→ RAW DATA
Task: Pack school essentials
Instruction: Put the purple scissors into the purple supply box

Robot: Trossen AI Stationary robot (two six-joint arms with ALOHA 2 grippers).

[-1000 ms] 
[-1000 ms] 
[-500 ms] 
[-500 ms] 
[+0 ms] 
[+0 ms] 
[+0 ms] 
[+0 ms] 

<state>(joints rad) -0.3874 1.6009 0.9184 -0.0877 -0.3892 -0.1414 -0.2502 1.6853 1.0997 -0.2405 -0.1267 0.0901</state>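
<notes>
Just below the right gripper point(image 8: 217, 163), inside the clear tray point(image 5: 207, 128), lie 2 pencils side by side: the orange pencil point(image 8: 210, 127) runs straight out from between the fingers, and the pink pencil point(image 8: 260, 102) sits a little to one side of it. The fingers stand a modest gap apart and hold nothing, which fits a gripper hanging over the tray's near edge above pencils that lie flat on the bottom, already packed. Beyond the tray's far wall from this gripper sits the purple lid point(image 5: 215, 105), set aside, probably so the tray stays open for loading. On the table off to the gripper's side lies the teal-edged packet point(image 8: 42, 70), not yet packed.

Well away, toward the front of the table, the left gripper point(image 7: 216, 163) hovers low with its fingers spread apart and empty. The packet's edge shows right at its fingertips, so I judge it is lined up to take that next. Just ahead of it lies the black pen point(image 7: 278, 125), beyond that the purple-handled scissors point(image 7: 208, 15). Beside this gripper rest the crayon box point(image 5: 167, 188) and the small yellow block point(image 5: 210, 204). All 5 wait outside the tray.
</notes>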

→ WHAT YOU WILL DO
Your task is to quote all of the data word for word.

→ COMPLETED TASK
Task: Pack school essentials
Instruction: Put the purple scissors into the purple supply box

Robot: Trossen AI Stationary robot (two six-joint arms with ALOHA 2 grippers).

[-1000 ms] 
[-1000 ms] 
[-500 ms] 
[-500 ms] 
[+0 ms] 
[+0 ms] 
[+0 ms] 
[+0 ms] 

<state>(joints rad) -0.3874 1.6009 0.9184 -0.0877 -0.3892 -0.1414 -0.2502 1.6853 1.0997 -0.2405 -0.1267 0.0901</state>
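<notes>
Just below the right gripper point(image 8: 217, 163), inside the clear tray point(image 5: 207, 128), lie 2 pencils side by side: the orange pencil point(image 8: 210, 127) runs straight out from between the fingers, and the pink pencil point(image 8: 260, 102) sits a little to one side of it. The fingers stand a modest gap apart and hold nothing, which fits a gripper hanging over the tray's near edge above pencils that lie flat on the bottom, already packed. Beyond the tray's far wall from this gripper sits the purple lid point(image 5: 215, 105), set aside, probably so the tray stays open for loading. On the table off to the gripper's side lies the teal-edged packet point(image 8: 42, 70), not yet packed.

Well away, toward the front of the table, the left gripper point(image 7: 216, 163) hovers low with its fingers spread apart and empty. The packet's edge shows right at its fingertips, so I judge it is lined up to take that next. Just ahead of it lies the black pen point(image 7: 278, 125), beyond that the purple-handled scissors point(image 7: 208, 15). Beside this gripper rest the crayon box point(image 5: 167, 188) and the small yellow block point(image 5: 210, 204). All 5 wait outside the tray.
</notes>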

With this, the answer is complete.